§ **Aim of the exercise**:
Every line of the data is to be transcribed as it stands.

§ **Data below**:
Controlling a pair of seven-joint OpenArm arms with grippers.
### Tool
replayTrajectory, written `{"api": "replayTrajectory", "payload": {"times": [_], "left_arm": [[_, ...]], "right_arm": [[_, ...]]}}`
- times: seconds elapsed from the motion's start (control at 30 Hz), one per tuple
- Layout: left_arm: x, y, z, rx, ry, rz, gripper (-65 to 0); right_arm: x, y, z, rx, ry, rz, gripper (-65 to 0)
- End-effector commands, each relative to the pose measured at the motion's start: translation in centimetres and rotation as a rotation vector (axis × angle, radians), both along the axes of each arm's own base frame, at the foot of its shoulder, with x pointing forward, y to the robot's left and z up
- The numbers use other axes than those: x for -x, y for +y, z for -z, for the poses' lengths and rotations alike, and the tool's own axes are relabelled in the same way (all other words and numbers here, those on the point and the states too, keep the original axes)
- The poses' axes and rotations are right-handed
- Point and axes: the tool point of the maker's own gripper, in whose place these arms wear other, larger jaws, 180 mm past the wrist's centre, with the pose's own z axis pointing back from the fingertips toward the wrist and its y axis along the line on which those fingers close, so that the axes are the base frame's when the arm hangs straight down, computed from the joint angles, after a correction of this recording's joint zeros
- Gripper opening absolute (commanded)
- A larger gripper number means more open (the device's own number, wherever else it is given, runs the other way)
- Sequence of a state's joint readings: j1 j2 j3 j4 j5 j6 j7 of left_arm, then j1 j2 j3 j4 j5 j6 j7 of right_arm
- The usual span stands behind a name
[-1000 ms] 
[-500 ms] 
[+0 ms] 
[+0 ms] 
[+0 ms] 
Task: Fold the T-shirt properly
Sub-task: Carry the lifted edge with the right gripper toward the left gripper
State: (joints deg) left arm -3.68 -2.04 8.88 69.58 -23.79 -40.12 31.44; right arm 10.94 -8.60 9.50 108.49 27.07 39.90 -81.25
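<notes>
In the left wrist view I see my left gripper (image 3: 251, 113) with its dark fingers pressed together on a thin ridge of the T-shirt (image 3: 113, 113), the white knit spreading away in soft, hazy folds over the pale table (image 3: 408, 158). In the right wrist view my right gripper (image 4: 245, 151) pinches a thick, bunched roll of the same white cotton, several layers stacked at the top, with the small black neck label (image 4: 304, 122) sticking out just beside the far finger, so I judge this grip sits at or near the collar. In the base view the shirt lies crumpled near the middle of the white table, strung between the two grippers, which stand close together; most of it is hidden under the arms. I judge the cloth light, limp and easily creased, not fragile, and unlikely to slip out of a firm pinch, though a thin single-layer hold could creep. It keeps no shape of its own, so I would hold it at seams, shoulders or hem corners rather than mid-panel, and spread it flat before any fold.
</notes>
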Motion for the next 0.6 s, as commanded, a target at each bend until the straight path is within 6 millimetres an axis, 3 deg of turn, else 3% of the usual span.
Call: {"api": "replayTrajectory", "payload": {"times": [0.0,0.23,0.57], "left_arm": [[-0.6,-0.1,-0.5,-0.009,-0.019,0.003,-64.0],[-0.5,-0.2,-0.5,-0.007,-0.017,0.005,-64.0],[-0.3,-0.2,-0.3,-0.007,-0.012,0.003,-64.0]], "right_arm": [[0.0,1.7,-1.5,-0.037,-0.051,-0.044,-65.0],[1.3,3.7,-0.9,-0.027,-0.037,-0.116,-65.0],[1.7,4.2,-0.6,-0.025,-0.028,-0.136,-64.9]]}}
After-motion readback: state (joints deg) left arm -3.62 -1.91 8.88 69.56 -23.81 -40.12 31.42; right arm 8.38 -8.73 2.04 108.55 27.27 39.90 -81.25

§ **Task solution**:
Controlling a pair of seven-joint OpenArm arms with grippers.
### Tool
replayTrajectory, written `{"api": "replayTrajectory", "payload": {"times": [_], "left_arm": [[_, ...]], "right_arm": [[_, ...]]}}`
- times: seconds elapsed from the motion's start (control at 30 Hz), one per tuple
- Layout: left_arm: x, y, z, rx, ry, rz, gripper (-65 to 0); right_arm: x, y, z, rx, ry, rz, gripper (-65 to 0)
- End-effector commands, each relative to the pose measured at the motion's start: translation in centimetres and rotation as a rotation vector (axis × angle, radians), both along the axes of each arm's own base frame, at the foot of its shoulder, with x pointing forward, y to the robot's left and z up
- The numbers use other axes than those: x for -x, y for +y, z for -z, for the poses' lengths and rotations alike, and the tool's own axes are relabelled in the same way (all other words and numbers here, those on the point and the states too, keep the original axes)
- The poses' axes and rotations are right-handed
- Point and axes: the tool point of the maker's own gripper, in whose place these arms wear other, larger jaws, 180 mm past the wrist's centre, with the pose's own z axis pointing back from the fingertips toward the wrist and its y axis along the line on which those fingers close, so that the axes are the base frame's when the arm hangs straight down, computed from the joint angles, after a correction of this recording's joint zeros
- Gripper opening absolute (commanded)
- A larger gripper number means more open (the device's own number, wherever else it is given, runs the other way)
- Sequence of a state's joint readings: j1 j2 j3 j4 j5 j6 j7 of left_arm, then j1 j2 j3 j4 j5 j6 j7 of right_arm
- The usual span stands behind a name
[-1000 ms] 
[-500 ms] 
[+0 ms] 
[+0 ms] 
[+0 ms] 
Task: Fold the T-shirt properly
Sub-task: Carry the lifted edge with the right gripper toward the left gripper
State: (joints deg) left arm -3.68 -2.04 8.88 69.58 -23.79 -40.12 31.44; right arm 10.94 -8.60 9.50 108.49 27.07 39.90 -81.25
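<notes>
In the left wrist view I see my left gripper (image 3: 251, 113) with its dark fingers pressed together on a thin ridge of the T-shirt (image 3: 113, 113), the white knit spreading away in soft, hazy folds over the pale table (image 3: 408, 158). In the right wrist view my right gripper (image 4: 245, 151) pinches a thick, bunched roll of the same white cotton, several layers stacked at the top, with the small black neck label (image 4: 304, 122) sticking out just beside the far finger, so I judge this grip sits at or near the collar. In the base view the shirt lies crumpled near the middle of the white table, strung between the two grippers, which stand close together; most of it is hidden under the arms. I judge the cloth light, limp and easily creased, not fragile, and unlikely to slip out of a firm pinch, though a thin single-layer hold could creep. It keeps no shape of its own, so I would hold it at seams, shoulders or hem corners rather than mid-panel, and spread it flat before any fold.
</notes>
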Motion for the next 0.6 s, as commanded, a target at each bend until the straight path is within 6 millimetres an axis, 3 deg of turn, else 3% of the usual span.
Call: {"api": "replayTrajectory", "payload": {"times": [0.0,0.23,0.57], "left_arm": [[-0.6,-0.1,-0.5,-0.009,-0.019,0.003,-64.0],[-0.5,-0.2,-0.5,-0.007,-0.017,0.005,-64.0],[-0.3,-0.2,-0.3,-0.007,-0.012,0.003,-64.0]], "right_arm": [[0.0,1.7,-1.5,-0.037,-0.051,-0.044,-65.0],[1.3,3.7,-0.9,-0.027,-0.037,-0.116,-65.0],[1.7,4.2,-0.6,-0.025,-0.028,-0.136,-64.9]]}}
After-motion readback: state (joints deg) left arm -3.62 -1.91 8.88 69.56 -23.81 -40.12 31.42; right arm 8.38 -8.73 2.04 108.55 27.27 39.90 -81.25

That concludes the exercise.